Answering these questions means assembling a mosaic of signals. Some of these signals are external, such as search activity or digital footprints on the web. Others come from direct engagement, like site visits, webinar registrations, or email interactions.

Then there are conversational insights from meetings with the account team, where customer priorities and objections surface in real time. For instance, an institutional investor might notice that clients are increasingly voicing worry that more established markets are overpriced and that emerging markets might be undervalued. That’s not just chatter – it’s a cue to tailor outreach and refine offerings accordingly.

Finally, situational signals – leadership changes, mergers and acquisitions, or regulatory shifts – can alter a client’s operating environment and reshape their appetite for new solutions. For example, how does something like FINRA complicate the landscape for a client and necessitate a change in their “business as usual”?

Individually, all these signals are fragments – but taken together, they form a dynamic picture of intent and opportunity.

Layer in context, then operationalize

Of course, raw inputs are only half the story. Context determines value. Which signals deserve the most weight? Which are noise? Calibrating the “propensity to buy” model is as much art as science, requiring iterative refinement and optimisation of the AI algorithm.

Once tuned, the strategy must be operationalised. That means embedding insights into workflows so that sales, marketing, customer success, and partner teams act in concert. The payoff is sharper alignment: the right people focusing on the right accounts at the right time – and the financial implications are significant.

Win rates improve because effort is concentrated where it counts. Bottlenecks in the revenue cycle become visible – whether it’s a six-month stall between evaluation and purchase, or a year-long lag in upsell conversations. Identifying these inefficiencies is akin to spotting working capital trapped in the system: once freed, growth accelerates.

It’s worth noting that the benefits of this intelligence extend to the customer as well as the companies. Customers experience more relevant, timely engagement. Instead of generic – or even worse, tone deaf – outreach, they receive solutions tailored to their evolving needs. That tailored approach strengthens relationships and reduces churn – paving the way for ongoing success in the recurring revenue era.

A strong foundation makes smarter revenue operations possible

Financial companies are now living in a world where the selling never truly stops. A thoughtful data strategy ensures teams remain synchronised and aligned on priorities, with AI models providing the predictive power to help maximise revenue.

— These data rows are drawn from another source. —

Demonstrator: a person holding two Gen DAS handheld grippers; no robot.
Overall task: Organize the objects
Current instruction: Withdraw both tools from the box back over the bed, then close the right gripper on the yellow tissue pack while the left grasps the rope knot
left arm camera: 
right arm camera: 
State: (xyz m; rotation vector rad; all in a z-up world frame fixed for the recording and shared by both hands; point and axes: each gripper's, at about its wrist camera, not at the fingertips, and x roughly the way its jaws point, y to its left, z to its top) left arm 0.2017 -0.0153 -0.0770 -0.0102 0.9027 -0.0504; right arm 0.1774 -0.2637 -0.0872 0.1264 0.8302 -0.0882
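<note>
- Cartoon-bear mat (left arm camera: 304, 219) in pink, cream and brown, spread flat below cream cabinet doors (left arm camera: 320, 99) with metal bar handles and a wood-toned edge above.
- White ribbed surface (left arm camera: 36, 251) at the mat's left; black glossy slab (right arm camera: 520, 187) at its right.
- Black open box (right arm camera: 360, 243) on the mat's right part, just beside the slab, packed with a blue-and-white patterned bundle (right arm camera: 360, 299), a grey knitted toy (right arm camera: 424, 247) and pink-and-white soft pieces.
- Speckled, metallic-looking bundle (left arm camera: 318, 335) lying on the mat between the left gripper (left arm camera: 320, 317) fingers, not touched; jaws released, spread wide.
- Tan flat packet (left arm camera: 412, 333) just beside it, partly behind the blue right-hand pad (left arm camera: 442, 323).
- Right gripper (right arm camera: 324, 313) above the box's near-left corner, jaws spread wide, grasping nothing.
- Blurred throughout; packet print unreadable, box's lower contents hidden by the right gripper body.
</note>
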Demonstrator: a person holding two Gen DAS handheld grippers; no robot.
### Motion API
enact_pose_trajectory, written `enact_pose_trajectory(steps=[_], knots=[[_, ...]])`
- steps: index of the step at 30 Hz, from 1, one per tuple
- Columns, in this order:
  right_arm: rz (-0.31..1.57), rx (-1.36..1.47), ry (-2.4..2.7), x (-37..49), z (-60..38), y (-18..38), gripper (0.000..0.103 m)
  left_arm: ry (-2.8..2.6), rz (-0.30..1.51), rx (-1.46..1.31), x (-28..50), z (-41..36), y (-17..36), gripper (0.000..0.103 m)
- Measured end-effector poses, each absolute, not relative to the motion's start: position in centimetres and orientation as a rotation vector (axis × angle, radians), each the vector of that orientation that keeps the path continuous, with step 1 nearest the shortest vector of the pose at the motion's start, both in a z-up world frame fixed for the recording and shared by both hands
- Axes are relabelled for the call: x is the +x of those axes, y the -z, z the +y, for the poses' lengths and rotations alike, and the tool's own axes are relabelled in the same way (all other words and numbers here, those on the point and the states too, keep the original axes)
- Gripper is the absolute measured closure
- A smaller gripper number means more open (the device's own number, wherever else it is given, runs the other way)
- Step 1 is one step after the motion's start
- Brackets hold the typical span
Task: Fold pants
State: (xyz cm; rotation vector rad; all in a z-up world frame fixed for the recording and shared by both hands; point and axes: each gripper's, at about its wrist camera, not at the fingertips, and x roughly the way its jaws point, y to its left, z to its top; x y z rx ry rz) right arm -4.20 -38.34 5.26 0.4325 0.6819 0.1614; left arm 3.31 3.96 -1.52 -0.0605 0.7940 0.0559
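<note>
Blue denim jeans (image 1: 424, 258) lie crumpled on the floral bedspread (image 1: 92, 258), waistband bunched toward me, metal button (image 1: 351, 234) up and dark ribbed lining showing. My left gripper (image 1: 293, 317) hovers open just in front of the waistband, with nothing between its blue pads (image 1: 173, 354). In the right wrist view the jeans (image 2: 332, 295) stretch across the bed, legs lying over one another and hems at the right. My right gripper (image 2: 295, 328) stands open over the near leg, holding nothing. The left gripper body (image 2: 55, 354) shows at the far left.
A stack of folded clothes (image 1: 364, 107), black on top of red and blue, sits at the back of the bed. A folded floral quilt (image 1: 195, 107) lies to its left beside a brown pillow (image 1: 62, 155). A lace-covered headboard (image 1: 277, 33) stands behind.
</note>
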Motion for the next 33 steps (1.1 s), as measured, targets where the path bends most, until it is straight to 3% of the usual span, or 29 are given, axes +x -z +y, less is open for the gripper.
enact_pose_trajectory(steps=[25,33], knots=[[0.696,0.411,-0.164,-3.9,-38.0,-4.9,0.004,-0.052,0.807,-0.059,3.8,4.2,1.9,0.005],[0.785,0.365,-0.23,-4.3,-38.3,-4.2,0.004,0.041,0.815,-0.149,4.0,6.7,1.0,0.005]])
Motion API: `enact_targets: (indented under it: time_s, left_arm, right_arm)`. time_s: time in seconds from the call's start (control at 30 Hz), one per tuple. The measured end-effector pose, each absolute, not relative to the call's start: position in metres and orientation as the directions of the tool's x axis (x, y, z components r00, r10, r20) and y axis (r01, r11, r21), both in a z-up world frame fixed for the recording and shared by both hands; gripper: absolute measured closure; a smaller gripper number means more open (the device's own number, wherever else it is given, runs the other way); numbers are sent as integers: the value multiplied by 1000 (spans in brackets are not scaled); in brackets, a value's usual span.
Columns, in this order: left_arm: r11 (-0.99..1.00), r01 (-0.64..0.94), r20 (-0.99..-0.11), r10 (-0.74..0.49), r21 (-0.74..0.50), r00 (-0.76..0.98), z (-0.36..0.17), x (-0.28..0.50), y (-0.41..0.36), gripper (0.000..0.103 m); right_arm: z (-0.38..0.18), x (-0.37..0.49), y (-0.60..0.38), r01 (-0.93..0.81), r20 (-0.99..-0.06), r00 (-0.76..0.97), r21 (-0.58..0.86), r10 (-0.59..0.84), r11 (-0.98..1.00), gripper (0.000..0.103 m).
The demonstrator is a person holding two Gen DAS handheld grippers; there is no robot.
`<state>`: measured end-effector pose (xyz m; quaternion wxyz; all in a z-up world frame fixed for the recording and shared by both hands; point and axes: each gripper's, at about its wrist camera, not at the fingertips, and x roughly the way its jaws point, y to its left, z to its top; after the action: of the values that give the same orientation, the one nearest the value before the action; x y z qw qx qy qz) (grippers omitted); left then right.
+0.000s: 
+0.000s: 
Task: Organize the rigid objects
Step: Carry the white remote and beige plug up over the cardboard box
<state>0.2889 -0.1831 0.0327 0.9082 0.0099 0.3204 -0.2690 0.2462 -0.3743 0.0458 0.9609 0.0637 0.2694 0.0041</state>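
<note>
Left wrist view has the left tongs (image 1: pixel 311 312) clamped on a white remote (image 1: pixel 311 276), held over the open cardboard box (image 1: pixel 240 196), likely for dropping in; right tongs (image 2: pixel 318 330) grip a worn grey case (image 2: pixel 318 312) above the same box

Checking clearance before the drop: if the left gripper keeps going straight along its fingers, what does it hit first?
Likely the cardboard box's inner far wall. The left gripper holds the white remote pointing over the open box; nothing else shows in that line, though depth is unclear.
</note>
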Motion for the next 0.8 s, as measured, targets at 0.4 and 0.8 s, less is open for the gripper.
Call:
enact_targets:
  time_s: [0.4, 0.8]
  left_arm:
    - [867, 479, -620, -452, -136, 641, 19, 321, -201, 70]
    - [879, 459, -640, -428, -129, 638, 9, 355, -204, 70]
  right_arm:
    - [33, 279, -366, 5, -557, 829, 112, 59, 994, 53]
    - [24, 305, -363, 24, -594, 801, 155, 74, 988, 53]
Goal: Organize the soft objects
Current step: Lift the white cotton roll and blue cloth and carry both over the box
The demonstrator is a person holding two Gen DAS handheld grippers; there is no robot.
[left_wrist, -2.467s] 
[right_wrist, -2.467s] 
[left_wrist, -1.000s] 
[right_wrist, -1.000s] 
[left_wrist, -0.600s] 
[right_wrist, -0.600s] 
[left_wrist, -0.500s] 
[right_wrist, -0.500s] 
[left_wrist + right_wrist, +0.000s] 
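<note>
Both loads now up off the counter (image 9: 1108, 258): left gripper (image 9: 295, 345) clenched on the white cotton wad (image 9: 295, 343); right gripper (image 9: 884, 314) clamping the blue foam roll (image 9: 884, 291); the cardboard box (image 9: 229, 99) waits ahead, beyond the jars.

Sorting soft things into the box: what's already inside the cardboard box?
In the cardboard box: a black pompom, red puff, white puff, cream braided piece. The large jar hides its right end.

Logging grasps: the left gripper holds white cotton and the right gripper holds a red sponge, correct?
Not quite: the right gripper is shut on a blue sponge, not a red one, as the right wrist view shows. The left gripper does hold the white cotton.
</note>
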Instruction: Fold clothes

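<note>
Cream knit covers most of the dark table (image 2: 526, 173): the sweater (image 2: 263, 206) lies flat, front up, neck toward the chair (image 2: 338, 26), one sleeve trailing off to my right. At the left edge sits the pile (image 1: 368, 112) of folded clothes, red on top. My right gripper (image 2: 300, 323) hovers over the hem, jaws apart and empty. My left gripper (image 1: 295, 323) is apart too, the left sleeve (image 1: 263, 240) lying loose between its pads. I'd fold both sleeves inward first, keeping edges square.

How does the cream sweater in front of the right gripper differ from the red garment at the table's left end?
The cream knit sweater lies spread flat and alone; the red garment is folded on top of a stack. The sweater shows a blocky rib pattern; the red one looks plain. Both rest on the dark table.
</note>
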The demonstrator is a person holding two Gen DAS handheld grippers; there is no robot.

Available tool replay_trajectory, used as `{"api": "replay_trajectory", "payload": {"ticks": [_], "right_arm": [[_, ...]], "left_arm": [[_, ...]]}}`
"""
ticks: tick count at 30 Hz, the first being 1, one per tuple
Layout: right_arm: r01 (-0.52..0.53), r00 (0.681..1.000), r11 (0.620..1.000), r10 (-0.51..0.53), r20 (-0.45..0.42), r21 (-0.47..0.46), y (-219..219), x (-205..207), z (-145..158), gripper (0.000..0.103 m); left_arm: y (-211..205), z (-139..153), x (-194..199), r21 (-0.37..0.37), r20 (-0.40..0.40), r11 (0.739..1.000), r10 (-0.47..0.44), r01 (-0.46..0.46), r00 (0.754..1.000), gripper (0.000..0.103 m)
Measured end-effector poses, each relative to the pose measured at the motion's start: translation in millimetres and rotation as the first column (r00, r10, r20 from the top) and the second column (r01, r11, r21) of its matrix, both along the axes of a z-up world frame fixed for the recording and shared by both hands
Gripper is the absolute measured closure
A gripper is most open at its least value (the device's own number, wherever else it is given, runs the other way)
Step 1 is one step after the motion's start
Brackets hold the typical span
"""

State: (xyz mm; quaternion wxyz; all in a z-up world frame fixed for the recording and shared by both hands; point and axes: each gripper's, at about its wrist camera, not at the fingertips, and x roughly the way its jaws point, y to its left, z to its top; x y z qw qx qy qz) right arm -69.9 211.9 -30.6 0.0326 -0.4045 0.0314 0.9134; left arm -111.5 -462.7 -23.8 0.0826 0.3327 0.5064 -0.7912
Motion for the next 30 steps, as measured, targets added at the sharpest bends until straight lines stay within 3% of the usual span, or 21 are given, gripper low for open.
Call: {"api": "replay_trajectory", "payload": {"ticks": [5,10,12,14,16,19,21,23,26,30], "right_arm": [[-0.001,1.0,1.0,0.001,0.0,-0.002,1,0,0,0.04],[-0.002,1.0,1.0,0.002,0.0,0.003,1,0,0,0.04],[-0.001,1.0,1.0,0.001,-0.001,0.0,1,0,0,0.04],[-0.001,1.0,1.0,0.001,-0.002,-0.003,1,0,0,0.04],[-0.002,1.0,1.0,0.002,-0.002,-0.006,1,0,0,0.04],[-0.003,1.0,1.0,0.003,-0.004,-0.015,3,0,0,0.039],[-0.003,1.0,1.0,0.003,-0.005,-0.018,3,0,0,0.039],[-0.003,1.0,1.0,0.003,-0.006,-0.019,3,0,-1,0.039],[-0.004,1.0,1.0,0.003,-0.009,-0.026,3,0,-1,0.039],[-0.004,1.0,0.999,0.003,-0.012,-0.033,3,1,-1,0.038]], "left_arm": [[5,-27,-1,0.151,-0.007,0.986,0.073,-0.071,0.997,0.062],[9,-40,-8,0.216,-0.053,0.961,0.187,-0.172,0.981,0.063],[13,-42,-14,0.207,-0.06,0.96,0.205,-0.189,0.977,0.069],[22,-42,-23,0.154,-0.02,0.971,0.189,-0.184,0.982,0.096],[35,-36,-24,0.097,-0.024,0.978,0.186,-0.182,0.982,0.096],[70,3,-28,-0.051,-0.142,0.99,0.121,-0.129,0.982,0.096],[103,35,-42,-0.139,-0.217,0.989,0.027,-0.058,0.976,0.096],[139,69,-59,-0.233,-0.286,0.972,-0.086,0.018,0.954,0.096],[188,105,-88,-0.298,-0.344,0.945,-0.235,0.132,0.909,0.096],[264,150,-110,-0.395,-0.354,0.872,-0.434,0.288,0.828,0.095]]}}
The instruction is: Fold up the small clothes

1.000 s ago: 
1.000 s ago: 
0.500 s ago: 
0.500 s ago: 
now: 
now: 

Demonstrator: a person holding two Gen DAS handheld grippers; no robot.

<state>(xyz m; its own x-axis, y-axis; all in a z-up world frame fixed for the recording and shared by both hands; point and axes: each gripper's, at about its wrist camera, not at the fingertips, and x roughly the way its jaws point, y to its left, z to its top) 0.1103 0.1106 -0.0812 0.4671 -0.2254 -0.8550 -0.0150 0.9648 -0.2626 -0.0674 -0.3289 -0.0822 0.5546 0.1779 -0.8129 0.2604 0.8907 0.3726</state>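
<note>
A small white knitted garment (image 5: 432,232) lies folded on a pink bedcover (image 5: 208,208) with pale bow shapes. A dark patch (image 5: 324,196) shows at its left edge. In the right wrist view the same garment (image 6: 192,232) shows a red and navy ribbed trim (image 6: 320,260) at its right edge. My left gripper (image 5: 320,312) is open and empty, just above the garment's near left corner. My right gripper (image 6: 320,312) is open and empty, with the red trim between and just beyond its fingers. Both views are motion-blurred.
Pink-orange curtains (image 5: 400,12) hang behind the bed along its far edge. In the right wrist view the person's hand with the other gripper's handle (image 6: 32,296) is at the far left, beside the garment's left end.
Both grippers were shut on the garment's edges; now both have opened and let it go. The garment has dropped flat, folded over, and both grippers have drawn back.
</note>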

Before they reach that stage, however, financial enterprises must first master the basics. That means collecting the right data at the right touchpoints, ensuring it is clean and reliable, enriching it with external intelligence, and governing it properly.

Get these foundational elements right, and the organisation is positioned for growth. Neglect them, and it won’t matter how many teams or AI tools you throw at your revenue operations. A robust data strategy is, simply put, the only viable path forward.